* About this exercise:
Only the lines from the beginning of the entries through the one with "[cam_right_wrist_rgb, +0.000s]" should be written out, please, exactly and without any pictures.

* Supplied data:
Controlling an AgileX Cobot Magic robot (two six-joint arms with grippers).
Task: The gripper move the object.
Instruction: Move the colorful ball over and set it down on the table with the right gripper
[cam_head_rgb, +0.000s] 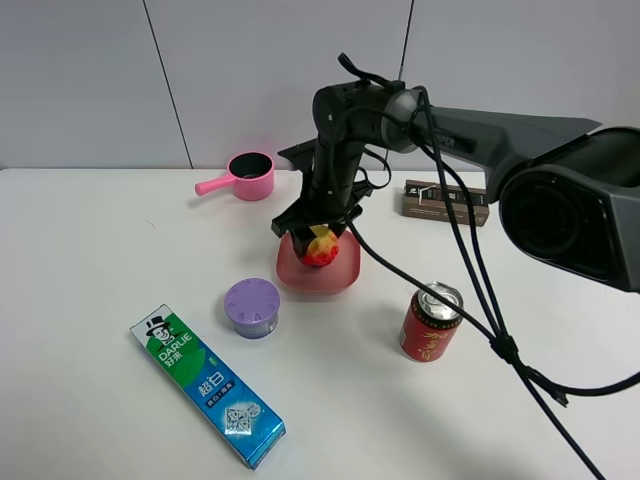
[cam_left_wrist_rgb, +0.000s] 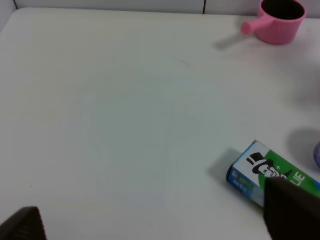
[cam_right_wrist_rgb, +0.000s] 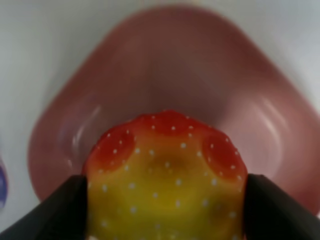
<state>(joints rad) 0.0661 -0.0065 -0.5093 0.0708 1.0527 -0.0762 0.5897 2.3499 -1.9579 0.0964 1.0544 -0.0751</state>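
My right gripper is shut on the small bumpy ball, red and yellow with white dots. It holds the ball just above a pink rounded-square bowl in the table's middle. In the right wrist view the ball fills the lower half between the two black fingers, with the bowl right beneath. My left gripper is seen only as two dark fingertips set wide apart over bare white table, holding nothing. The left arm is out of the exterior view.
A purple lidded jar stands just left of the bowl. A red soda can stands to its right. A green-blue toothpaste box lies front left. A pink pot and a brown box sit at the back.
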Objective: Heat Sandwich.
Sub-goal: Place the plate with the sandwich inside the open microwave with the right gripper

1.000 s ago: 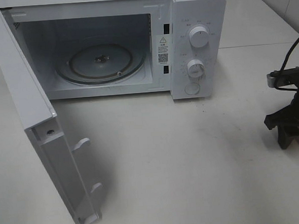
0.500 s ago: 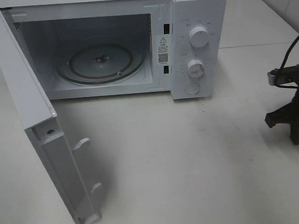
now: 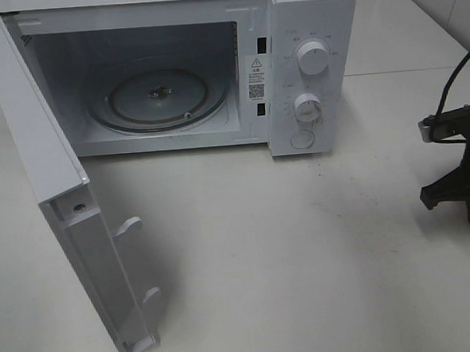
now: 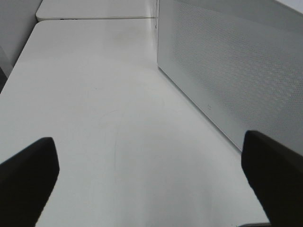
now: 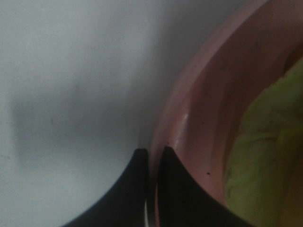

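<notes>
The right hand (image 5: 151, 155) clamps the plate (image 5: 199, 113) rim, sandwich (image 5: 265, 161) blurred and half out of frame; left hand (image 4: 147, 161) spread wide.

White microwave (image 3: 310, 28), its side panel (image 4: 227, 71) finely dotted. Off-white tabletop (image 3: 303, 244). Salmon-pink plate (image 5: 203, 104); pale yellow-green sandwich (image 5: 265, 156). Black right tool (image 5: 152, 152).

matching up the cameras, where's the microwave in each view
exterior high: microwave at the back of the table, door open.
left wrist: its white perforated panel stands on the table beside the open left gripper.
right wrist: not in it; only the right gripper shut on the rim of the pink plate.
shared landmark: the white table.
</notes>
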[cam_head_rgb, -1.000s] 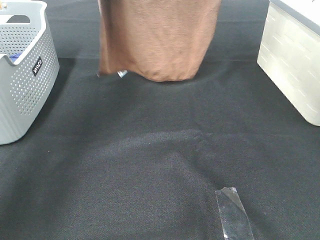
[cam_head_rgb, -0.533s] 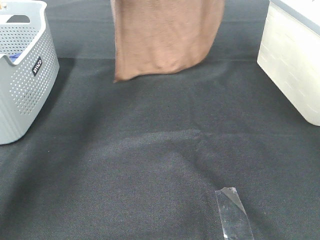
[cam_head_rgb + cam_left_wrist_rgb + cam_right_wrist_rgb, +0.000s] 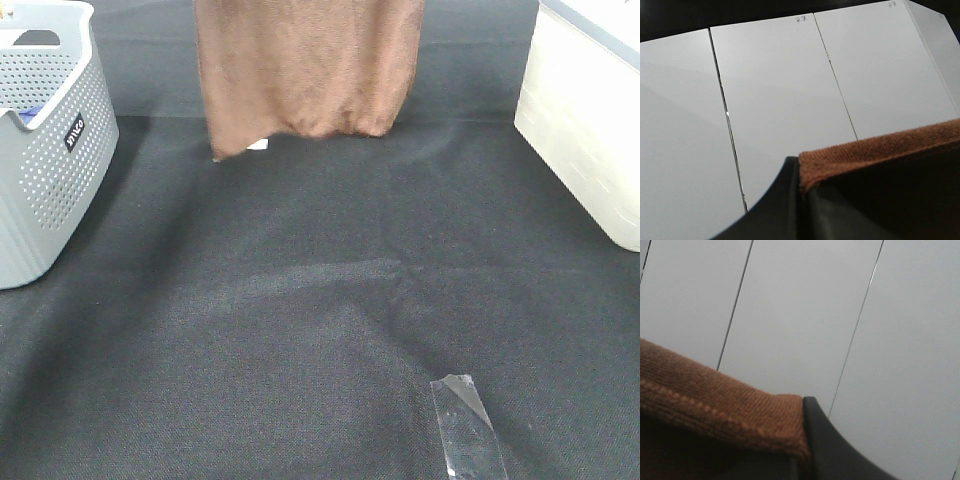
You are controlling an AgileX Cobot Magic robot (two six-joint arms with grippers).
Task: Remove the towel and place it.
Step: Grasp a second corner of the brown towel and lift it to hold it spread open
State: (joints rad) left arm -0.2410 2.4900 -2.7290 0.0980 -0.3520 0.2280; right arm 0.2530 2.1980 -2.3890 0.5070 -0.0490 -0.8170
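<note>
**Brown towel lifted and hanging; laying it down is left**

Brown towel (image 3: 305,70) hangs in a flat sheet over the far part of the black table (image 3: 320,330), its tag (image 3: 257,144) at the lower corner nearer the basket (image 3: 50,150); whether the hem brushes the table cannot be told. The removal looks done, judging by the free hang; the placing is not yet done, since none of the cloth lies flat. Both arms are raised out of the high view, and each wrist camera faces white panels (image 3: 775,90). The left gripper (image 3: 799,185) is clamped on one upper corner of the towel; the right gripper (image 3: 802,450) pinches the other; both pairs of jaws look narrow, closed on the stitched edge. The box (image 3: 585,120) stands well apart on the other side.
</note>
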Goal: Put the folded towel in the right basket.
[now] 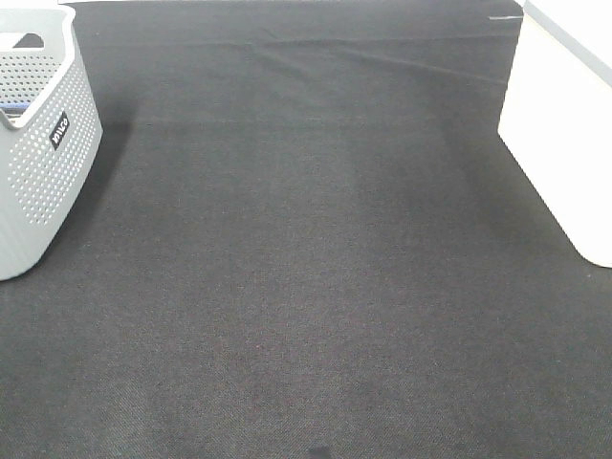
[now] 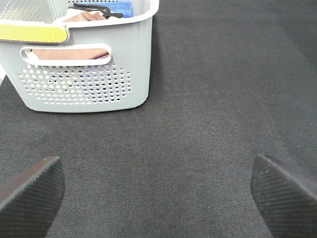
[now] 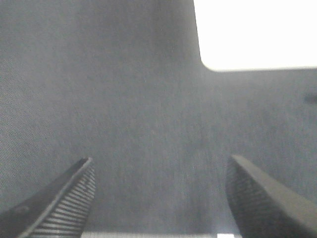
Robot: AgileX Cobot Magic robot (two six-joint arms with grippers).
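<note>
A folded brownish-pink towel (image 2: 69,53) lies inside the grey perforated basket (image 2: 84,89) and shows through the basket's handle slot in the left wrist view. A blue cloth (image 2: 121,7) and a black item lie behind it in the same basket. The grey basket stands at the far left of the exterior view (image 1: 38,163). The white right basket (image 1: 564,124) stands at the right edge and also shows in the right wrist view (image 3: 252,32). My left gripper (image 2: 157,198) is open and empty, some way short of the grey basket. My right gripper (image 3: 161,198) is open and empty over the cloth near the white basket. Neither gripper shows in the exterior view.
A black cloth (image 1: 306,268) covers the table between the two baskets. A yellow-green strip (image 2: 32,33) lies on the grey basket's near rim.
</note>
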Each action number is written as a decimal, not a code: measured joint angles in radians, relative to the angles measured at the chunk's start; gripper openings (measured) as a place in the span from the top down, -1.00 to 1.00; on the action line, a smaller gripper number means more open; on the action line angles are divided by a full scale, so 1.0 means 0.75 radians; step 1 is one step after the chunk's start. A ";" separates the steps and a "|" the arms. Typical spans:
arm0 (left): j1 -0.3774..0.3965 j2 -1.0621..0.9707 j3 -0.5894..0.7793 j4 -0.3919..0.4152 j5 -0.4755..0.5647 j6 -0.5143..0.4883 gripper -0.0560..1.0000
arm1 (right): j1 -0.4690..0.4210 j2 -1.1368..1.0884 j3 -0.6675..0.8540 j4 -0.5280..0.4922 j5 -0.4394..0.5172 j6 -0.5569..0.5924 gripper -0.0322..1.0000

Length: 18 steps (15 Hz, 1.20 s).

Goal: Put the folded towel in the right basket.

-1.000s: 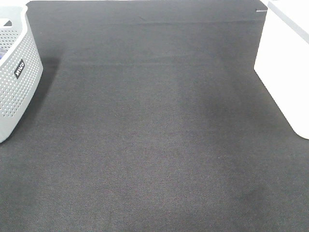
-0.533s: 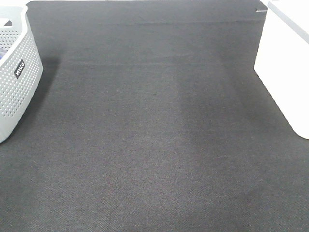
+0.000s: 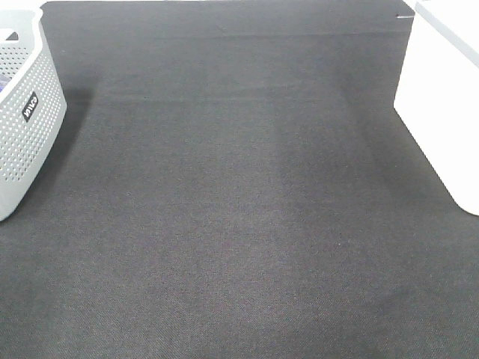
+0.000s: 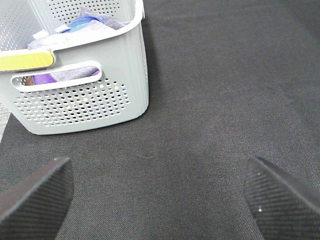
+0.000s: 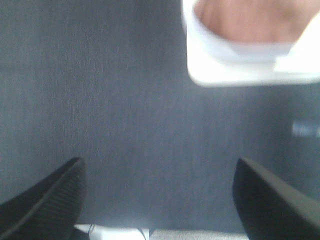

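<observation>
The folded towel (image 5: 247,20) is already seen inside the right basket (image 5: 235,70) at the surface's right edge. Both end effectors (image 4: 160,195) (image 5: 157,197) are held apart, empty; only retreat appears required.

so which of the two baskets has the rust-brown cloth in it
The white basket on the right; rust-brown cloth shows inside it. The grey perforated basket holds blue and purple fabric instead.
</observation>
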 joint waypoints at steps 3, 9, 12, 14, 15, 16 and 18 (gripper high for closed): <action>0.000 0.000 0.000 0.000 0.000 0.000 -0.76 | 0.000 -0.280 0.277 -0.001 0.000 0.001 -0.53; 0.000 0.000 0.000 0.000 0.000 0.000 -0.76 | 0.000 -1.081 0.773 -0.071 -0.020 -0.012 -0.53; 0.000 0.000 0.000 0.000 0.000 0.000 -0.76 | 0.000 -1.381 0.788 -0.071 -0.055 -0.013 -0.53; 0.000 0.000 0.000 0.000 0.000 0.000 -0.76 | 0.000 -1.415 0.789 -0.071 -0.072 -0.013 -0.53; 0.000 0.000 0.000 0.000 0.000 0.000 -0.76 | 0.000 -1.415 0.805 -0.069 -0.120 -0.013 -0.53; 0.000 0.000 0.000 0.000 0.000 0.000 -0.76 | 0.000 -1.415 0.805 -0.069 -0.120 -0.013 -0.53; 0.000 0.000 0.000 0.000 0.000 0.000 -0.76 | 0.000 -1.415 0.840 -0.068 -0.175 -0.011 -0.53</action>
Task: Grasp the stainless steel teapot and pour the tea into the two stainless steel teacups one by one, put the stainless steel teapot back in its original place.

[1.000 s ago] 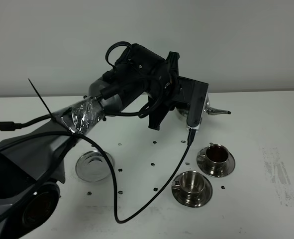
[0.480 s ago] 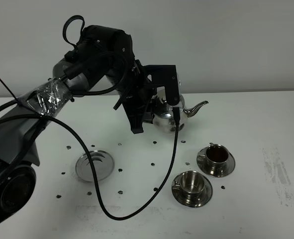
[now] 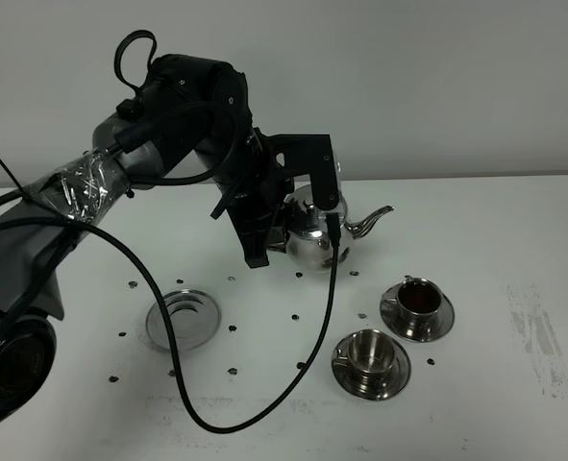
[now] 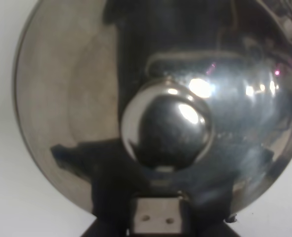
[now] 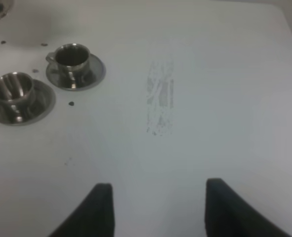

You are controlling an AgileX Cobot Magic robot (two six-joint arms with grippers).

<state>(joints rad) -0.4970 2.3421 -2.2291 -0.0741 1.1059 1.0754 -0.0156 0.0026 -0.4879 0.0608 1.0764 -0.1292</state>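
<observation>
The left gripper point(image 4: 158, 219) is clenching the stainless steel teapot point(image 3: 314, 238) from above its knobbed lid, holding it roughly upright and seemingly just clear of the white table point(image 3: 514, 221), spout pointing to the right. Ahead of the pot, the farther teacup point(image 3: 418, 298) is sitting on its saucer with dark liquid inside, just beside the nearer teacup point(image 3: 370, 352). The ridged steel trivet point(image 3: 181, 319) is lying flat, well apart from the pot. The right gripper point(image 5: 158, 207) is hovering over the table's right side, jaws apart, gripping nothing.
</observation>
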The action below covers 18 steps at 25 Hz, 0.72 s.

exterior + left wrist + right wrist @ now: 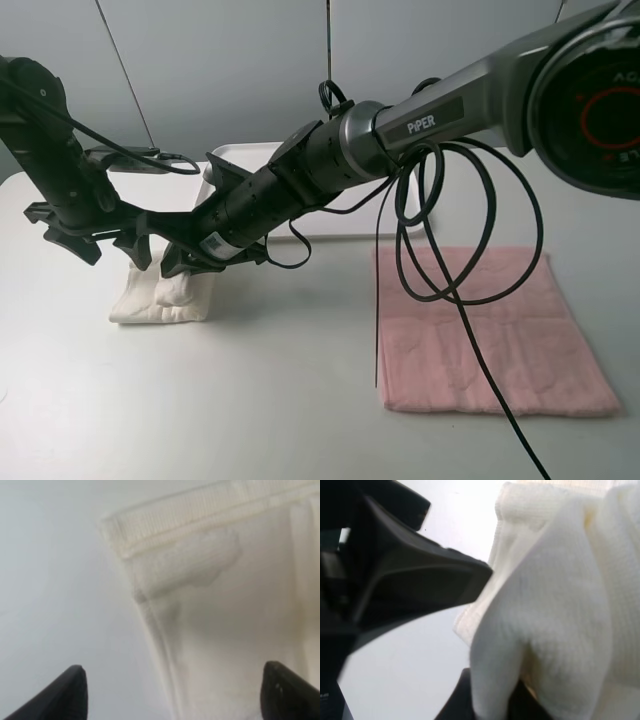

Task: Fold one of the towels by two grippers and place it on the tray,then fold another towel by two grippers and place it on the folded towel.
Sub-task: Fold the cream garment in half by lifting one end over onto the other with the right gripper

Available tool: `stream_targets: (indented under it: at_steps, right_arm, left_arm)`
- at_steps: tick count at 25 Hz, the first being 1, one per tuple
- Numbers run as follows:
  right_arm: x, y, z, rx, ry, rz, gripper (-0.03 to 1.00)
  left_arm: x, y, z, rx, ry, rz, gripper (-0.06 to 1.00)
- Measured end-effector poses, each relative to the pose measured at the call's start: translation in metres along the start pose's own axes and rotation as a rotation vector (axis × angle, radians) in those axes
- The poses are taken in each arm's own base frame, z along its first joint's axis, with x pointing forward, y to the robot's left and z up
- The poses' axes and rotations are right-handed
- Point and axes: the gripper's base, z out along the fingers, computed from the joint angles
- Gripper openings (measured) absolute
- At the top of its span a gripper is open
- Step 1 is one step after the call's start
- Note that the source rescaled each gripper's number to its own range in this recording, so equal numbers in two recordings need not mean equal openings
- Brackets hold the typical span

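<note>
1 grip is set: right hand (195, 262) clamped on the cream towel (160, 298), bunched on the counter (300, 400); left hand (95, 245) spread apart just above it. The tray (240, 155) lies just behind, so the carry should run rearward.

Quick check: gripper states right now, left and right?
Left gripper: open, holding nothing.
Right gripper: closed on the cream towel.

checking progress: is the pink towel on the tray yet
No, in the exterior high view the pink towel lies spread flat on the table, well apart from the tray behind the arms.
</note>
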Motion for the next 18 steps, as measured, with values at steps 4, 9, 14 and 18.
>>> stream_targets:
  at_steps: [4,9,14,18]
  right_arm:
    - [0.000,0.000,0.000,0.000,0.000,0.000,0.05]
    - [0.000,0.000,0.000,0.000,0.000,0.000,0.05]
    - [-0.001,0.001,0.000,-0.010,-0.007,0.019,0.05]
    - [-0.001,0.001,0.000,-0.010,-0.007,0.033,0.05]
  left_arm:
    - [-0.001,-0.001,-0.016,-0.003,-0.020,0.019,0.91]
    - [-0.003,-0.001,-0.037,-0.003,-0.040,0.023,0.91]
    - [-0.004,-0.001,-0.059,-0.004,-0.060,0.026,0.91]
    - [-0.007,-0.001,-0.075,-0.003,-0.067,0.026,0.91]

* Result of this task:
Controlling an AgileX Cobot Magic robot (two six-joint arms with grippers).
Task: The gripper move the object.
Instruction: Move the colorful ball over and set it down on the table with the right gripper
[cam_head_rgb, +0.000s] 
[cam_left_wrist_rgb, +0.000s] 
[cam_right_wrist_rgb, +0.000s] 

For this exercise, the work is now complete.